### WORK ITEM
Leave the pictures out. Return the rest of the listing below exactly.

### DATASET CONTENT
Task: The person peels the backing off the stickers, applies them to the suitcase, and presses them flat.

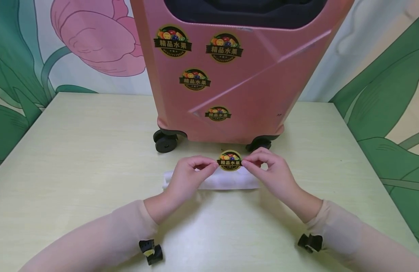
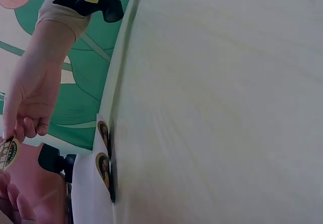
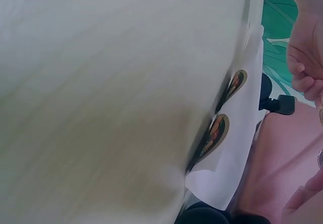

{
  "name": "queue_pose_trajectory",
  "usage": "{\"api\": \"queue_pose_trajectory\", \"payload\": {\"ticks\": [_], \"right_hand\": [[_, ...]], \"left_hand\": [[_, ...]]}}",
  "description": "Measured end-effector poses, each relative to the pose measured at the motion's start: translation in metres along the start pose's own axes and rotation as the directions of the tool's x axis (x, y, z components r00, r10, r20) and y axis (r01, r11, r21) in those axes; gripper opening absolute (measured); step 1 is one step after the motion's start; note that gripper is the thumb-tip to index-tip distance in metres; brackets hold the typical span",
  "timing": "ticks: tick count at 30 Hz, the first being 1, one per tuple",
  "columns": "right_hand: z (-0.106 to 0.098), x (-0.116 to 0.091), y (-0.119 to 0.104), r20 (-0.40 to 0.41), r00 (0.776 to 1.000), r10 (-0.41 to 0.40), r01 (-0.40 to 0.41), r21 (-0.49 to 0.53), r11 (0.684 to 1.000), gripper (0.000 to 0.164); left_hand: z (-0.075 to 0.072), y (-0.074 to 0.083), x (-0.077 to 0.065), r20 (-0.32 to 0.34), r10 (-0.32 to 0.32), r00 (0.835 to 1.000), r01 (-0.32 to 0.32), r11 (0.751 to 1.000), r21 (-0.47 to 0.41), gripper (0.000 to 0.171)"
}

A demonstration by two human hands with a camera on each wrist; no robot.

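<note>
A round fruit sticker with a black banner and white lettering is held level between both hands, above a curled white sheet. My left hand pinches its left edge between thumb and index finger. On the opposite edge, my right hand pinches it the same way. Behind stands a pink suitcase bearing several matching stickers, among them an upper left sticker and a lowest sticker. The left wrist view shows stickers on the white sheet too; the right wrist view shows the same sheet close up.
The suitcase stands on black wheels on a pale table. Behind it is a wall painted with a pink flower and green leaves. Small black cameras sit on both sleeves.
</note>
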State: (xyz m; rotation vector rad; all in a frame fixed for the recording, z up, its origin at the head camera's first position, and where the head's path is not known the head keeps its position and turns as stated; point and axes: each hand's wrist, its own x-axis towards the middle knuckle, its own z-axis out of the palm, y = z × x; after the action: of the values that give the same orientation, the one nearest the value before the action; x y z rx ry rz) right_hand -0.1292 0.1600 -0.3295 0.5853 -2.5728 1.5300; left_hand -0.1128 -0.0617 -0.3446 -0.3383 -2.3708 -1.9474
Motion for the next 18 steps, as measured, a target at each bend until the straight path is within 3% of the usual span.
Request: {"api": "queue_pose_trajectory", "payload": {"ticks": [4, 9, 18], "right_hand": [[-0.001, 0.001, -0.001, -0.031, 0.998, -0.060, 0.059, -0.019, 0.998, 0.004], [-0.003, 0.004, -0.004, -0.083, 0.983, -0.165, 0.159, -0.066, 0.985, 0.004], [-0.012, 0.012, -0.016, -0.144, 0.952, -0.268, 0.252, -0.120, 0.960, 0.006]], "left_hand": [[-0.002, 0.002, 0.006, 0.008, 0.079, 0.997, -0.079, 0.995, 0.057, 0.009], [-0.004, 0.005, 0.014, 0.015, 0.210, 0.978, -0.210, 0.970, 0.123, 0.006], [-0.005, 0.018, 0.026, 0.006, 0.277, 0.961, -0.273, 0.943, 0.189, 0.006]]}}
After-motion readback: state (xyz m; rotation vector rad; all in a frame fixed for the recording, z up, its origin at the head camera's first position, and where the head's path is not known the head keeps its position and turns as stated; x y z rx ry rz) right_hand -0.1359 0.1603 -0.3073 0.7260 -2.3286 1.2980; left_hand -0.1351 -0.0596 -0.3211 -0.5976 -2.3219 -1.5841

### TASK OUTPUT
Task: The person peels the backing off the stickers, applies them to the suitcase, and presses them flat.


{
  "name": "queue_pose_trajectory",
  "usage": "{\"api\": \"queue_pose_trajectory\", \"payload\": {\"ticks\": [_], \"right_hand\": [[_, ...]], \"left_hand\": [[_, ...]]}}",
  "description": "Measured end-effector poses, each relative to the pose measured at the motion's start: translation in metres along the start pose's own axes and rotation as the directions of the tool's x axis (x, y, z components r00, r10, r20) and y axis (r01, r11, r21) in those axes; gripper opening absolute (measured); step 1 is one step after the motion's start; note that gripper is the thumb-tip to index-tip distance in metres; brackets hold the typical span",
  "timing": "ticks: tick count at 30 Hz, the first being 1, one per tuple",
  "columns": "right_hand: z (-0.106 to 0.098), x (-0.116 to 0.091), y (-0.119 to 0.104), r20 (-0.40 to 0.41), r00 (0.776 to 1.000), r10 (-0.41 to 0.40), r01 (-0.40 to 0.41), r21 (-0.49 to 0.53), r11 (0.684 to 1.000), gripper (0.000 to 0.164); left_hand: z (-0.075 to 0.072), y (-0.074 to 0.083), x (-0.077 to 0.065), r20 (-0.32 to 0.34), r10 (-0.32 to 0.32), r00 (0.835 to 1.000), r01 (-0.32 to 0.32), r11 (0.751 to 1.000), r21 (-0.47 to 0.41), gripper (0.000 to 0.171)"
}

A demonstration by two human hands with a camera on each wrist; no robot.

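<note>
A round fruit sticker with a black banner and white lettering is held level between both hands, above a curled white sheet. My left hand pinches its left edge between thumb and index finger. On the opposite edge, my right hand pinches it the same way. Behind stands a pink suitcase bearing several matching stickers, among them an upper left sticker and a lowest sticker. The left wrist view shows stickers on the white sheet too; the right wrist view shows the same sheet close up.
The suitcase stands on black wheels on a pale table. Behind it is a wall painted with a pink flower and green leaves. Small black cameras sit on both sleeves.
</note>
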State: (xyz m; rotation vector rad; all in a frame fixed for the recording, z up, its origin at the head camera's first position, and where the head's path is not known the head keeps its position and turns as stated; point and axes: each hand's wrist, its own x-axis towards the middle knuckle, its own z-axis out of the palm, y = z × x; after the action: of the values that give the same orientation, the one nearest the value before the action; x y z rx ry rz) right_hand -0.1292 0.1600 -0.3295 0.5853 -2.5728 1.5300; left_hand -0.1128 -0.0617 -0.3446 -0.3383 -2.3708 -1.9474
Motion for the next 18 steps, as measured, a target at each bend until the straight path is within 3% of the usual span.
Request: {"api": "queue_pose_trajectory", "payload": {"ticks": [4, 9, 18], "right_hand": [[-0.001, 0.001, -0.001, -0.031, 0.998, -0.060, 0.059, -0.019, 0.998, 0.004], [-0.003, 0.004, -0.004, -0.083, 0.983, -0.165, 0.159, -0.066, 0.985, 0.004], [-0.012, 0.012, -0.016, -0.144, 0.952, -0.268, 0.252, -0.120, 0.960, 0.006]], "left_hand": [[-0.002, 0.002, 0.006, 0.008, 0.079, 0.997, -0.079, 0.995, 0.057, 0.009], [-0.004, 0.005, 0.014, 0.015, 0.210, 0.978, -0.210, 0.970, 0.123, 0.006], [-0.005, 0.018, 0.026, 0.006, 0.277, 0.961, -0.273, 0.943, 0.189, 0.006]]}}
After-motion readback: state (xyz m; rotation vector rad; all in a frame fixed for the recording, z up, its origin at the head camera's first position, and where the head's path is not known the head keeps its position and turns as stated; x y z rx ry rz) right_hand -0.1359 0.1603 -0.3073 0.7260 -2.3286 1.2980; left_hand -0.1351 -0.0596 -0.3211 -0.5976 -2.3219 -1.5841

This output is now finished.